OPINIÓN

Israel de la Rosa: «El ansia»

Israel de la Rosa: "El ansia"

Se puede vivir perfectamente con cinco. Es una cifra magnífica, es una cantidad más que suficiente. Cinco es todo lo que una persona sensata podría desear en la vida, es un número que, al alcanzarlo, nos proporciona bienestar y calma. Ahora bien, queremos tener diez. Necesitamos tener diez. Estamos convencidos de que la absoluta felicidad, la felicidad verdadera, solo puede obtenerse teniendo diez. Cinco es una miseria, un número denigrante, una bajeza. La cifra cinco se corresponde exactamente con la expresión «hambre y pulgas». Con cinco uno no llega a fin de mes, no se puede salir ni a la puerta de la calle. Pero diez es otra cosa, poseer diez es la solución a todos los problemas. Es la cumbre del mundo, es la meta a que cualquier persona íntegra podría aspirar. Es la dicha más completa.

No obstante, el horizonte de nuestro alborozo se enturbia de repente. La terrible fatalidad —pues el diablo encuentra un enorme placer en zarandear constantemente el suelo que pisamos— se ha presentado en forma de repugnante tragedia: el vecino tiene quince. Quince es una cifra tan resplandeciente y soberbia que ha convertido nuestros roñosos diez en una insignificante nadería, en poco menos que una birria, en una vergonzosa inmundicia. Bien mirado, diez no son nada. Diez es el equivalente al más enérgico oprobio, a la más fea ignominia, a la más grave humillación. Una persona decente jamás podría enorgullecerse de tener diez, a menos que desee erigirse en el blanco de todas las burlas. Tener diez es provocar indefectiblemente la risa de los demás. Pero tener quince, por el contrario, es lo adecuado, es lo cabal. Tener quince es un justo motivo de satisfacción, es una cifra noble sobre la que construir una meritoria existencia. Una contundente razón para vivir. El sueño de cualquier persona.

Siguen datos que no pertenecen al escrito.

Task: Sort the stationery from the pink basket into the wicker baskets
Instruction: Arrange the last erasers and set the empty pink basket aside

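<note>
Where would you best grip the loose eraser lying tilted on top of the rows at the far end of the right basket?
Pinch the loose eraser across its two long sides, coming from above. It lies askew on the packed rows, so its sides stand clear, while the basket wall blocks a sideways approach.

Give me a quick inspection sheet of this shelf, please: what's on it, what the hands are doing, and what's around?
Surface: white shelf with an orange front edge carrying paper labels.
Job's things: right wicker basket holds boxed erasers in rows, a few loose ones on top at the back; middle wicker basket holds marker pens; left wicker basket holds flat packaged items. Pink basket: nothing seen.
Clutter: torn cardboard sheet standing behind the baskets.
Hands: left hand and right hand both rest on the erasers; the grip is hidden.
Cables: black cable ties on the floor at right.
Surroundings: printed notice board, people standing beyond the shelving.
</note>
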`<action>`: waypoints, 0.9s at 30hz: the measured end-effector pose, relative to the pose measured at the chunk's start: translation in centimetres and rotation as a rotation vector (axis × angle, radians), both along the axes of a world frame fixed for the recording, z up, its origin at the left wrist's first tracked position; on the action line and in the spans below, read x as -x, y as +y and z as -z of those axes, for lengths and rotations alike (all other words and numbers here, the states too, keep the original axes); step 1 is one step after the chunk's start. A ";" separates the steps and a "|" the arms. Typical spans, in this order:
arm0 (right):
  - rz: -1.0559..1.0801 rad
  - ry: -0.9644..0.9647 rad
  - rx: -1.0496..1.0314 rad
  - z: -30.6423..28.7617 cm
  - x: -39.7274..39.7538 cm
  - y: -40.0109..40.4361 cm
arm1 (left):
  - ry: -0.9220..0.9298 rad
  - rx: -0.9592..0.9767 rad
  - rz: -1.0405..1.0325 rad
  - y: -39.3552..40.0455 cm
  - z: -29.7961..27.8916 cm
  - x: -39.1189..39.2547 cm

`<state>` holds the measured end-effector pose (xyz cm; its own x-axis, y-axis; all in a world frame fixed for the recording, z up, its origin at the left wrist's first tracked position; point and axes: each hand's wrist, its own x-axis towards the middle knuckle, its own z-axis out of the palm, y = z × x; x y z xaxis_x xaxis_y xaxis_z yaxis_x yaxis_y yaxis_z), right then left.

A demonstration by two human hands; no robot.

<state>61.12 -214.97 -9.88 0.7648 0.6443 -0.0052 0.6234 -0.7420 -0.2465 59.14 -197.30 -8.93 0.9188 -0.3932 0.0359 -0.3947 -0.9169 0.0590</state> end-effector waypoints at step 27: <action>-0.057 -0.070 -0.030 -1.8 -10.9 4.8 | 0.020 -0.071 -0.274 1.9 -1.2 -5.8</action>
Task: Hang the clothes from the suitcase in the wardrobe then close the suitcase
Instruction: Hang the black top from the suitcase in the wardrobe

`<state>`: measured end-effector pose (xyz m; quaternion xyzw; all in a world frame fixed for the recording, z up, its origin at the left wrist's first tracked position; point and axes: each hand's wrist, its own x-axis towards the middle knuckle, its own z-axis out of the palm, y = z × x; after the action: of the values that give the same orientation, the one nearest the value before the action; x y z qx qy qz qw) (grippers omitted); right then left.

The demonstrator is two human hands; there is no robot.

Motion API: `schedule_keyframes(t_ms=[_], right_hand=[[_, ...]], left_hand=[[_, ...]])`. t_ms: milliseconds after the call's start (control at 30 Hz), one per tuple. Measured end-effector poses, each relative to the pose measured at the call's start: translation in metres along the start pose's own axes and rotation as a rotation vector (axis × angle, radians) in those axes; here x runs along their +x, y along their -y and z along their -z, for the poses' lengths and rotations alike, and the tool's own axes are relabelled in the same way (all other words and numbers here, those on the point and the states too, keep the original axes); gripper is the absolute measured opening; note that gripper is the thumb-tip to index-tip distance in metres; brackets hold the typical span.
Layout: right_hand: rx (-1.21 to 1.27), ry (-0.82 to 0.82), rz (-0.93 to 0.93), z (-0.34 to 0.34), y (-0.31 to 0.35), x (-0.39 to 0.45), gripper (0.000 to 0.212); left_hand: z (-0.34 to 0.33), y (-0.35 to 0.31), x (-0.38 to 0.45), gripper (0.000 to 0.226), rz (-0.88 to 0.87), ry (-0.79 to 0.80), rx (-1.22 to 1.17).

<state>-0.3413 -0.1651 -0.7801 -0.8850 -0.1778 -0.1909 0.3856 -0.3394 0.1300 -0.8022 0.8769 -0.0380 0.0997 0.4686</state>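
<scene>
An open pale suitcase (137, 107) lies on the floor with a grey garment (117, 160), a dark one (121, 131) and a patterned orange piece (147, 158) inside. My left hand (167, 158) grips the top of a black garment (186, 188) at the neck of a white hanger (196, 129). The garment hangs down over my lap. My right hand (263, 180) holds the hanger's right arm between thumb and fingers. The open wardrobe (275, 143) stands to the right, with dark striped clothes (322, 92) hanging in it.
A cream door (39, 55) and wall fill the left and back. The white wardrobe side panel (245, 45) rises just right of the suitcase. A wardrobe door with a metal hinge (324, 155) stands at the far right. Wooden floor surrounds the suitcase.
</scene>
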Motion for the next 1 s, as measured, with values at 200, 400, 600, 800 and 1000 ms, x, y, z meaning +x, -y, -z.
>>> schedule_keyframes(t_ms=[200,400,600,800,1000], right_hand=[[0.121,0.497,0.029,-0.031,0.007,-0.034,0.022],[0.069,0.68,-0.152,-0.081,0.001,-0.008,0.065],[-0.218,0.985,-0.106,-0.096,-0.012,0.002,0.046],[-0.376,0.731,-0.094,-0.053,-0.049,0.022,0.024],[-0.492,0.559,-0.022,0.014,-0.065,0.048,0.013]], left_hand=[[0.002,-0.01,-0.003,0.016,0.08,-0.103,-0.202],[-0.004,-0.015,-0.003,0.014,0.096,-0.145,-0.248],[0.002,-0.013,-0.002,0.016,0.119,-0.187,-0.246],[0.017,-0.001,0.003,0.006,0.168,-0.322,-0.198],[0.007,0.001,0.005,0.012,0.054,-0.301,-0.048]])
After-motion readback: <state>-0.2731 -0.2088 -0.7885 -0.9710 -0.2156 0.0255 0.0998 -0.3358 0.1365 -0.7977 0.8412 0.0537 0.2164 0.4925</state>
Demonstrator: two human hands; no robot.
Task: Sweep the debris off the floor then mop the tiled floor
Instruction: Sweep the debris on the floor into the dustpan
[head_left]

En la bancada de enfrente, sin embargo, en los escaños de la oposición, descubrimos con gran inquietud que algunos tienen treinta. Difícilmente conseguiríamos describir el punzante dolor con que nuestro corazón se encoge al sufrir semejante e inesperado revés. Nuestros quince, ahora lo vemos con claridad, no son sino basura. Quince es lodo, mugre maloliente, los despojos podridos de un banquete. La auténtica felicidad del ser humano, admitiendo que exista algo así, solo puede edificarse sobre treinta. Es el guarismo preciso. Treinta es rigurosamente el número al que un individuo que se precie puede pretender en la vida. Todo lo demás, cualquier cantidad por debajo, lo transforma a uno en un pobre pelele, en un ridículo espantajo. No mostremos ningún reparo en sacrificar nuestra dignidad o nuestros frágiles principios por lograr esa cifra. De qué nos sirve nuestra honradez si no tenemos treinta. Qué valor tiene esa estúpida afición por nuestros semejantes si no poseemos treinta. De qué sirven el amor o el cariño o incluso la familia —tan sobrevalorados e irrisorios conceptos— si no disponemos de esa cifra. Vivir sin treinta es deambular por las calles con la mirada extraviada y la boca abierta de un perdedor, de un necio. Es dilapidar el tiempo sin un pretexto, sin una razón. Es el más patético sinsentido.

En ocasiones, una desgracia, una enfermedad, un fortuito contratiempo nos cambia el paso y nos obliga a reflexionar, y nos decimos, horrorizados: qué mundo colorido y espléndido nos rodeaba cuando todavía éramos ajenos e inmunes a esta ansia devoradora. Qué felices éramos cuando apenas teníamos nada.